---------- Dataset excerpt

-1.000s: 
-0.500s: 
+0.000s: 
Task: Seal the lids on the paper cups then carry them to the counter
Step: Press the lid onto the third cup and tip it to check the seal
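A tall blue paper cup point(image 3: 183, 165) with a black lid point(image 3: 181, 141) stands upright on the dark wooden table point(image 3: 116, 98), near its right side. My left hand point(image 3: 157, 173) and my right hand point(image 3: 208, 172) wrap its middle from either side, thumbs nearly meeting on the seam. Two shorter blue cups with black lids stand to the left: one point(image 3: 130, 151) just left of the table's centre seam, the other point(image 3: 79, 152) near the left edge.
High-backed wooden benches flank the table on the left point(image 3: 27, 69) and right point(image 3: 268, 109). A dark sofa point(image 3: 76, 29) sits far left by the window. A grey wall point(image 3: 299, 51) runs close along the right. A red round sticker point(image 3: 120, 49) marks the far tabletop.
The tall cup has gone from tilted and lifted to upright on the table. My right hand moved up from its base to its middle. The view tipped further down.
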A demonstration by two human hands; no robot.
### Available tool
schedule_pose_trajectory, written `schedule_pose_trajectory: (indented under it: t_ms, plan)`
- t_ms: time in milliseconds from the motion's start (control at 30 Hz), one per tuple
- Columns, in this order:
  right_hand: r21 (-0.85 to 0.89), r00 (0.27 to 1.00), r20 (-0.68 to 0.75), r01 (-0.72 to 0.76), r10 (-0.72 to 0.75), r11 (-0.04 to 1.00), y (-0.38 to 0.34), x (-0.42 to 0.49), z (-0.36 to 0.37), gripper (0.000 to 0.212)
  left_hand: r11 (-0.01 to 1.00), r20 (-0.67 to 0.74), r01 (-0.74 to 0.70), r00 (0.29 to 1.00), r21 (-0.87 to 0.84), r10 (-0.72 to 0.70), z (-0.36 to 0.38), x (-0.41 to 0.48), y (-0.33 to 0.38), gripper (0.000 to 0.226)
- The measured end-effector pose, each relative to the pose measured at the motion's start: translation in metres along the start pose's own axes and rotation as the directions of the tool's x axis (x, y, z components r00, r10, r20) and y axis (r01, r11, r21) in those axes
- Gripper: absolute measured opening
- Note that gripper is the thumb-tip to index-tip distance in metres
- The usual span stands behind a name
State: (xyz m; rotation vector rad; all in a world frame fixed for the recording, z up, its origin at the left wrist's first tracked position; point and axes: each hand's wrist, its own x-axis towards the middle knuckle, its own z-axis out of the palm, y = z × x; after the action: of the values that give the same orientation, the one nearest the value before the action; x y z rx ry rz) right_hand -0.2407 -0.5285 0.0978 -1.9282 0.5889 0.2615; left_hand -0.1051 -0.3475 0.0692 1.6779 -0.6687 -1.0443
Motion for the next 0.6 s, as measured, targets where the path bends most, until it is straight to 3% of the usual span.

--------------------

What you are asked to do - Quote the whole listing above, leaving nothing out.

Answer below -
-1.000s: 
-0.500s: 
+0.000s: 
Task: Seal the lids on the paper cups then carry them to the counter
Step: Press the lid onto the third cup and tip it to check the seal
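A tall blue paper cup point(image 3: 183, 165) with a black lid point(image 3: 181, 141) stands upright on the dark wooden table point(image 3: 116, 98), near its right side. My left hand point(image 3: 157, 173) and my right hand point(image 3: 208, 172) wrap its middle from either side, thumbs nearly meeting on the seam. Two shorter blue cups with black lids stand to the left: one point(image 3: 130, 151) just left of the table's centre seam, the other point(image 3: 79, 152) near the left edge.
High-backed wooden benches flank the table on the left point(image 3: 27, 69) and right point(image 3: 268, 109). A dark sofa point(image 3: 76, 29) sits far left by the window. A grey wall point(image 3: 299, 51) runs close along the right. A red round sticker point(image 3: 120, 49) marks the far tabletop.
The tall cup has gone from tilted and lifted to upright on the table. My right hand moved up from its base to its middle. The view tipped further down.
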A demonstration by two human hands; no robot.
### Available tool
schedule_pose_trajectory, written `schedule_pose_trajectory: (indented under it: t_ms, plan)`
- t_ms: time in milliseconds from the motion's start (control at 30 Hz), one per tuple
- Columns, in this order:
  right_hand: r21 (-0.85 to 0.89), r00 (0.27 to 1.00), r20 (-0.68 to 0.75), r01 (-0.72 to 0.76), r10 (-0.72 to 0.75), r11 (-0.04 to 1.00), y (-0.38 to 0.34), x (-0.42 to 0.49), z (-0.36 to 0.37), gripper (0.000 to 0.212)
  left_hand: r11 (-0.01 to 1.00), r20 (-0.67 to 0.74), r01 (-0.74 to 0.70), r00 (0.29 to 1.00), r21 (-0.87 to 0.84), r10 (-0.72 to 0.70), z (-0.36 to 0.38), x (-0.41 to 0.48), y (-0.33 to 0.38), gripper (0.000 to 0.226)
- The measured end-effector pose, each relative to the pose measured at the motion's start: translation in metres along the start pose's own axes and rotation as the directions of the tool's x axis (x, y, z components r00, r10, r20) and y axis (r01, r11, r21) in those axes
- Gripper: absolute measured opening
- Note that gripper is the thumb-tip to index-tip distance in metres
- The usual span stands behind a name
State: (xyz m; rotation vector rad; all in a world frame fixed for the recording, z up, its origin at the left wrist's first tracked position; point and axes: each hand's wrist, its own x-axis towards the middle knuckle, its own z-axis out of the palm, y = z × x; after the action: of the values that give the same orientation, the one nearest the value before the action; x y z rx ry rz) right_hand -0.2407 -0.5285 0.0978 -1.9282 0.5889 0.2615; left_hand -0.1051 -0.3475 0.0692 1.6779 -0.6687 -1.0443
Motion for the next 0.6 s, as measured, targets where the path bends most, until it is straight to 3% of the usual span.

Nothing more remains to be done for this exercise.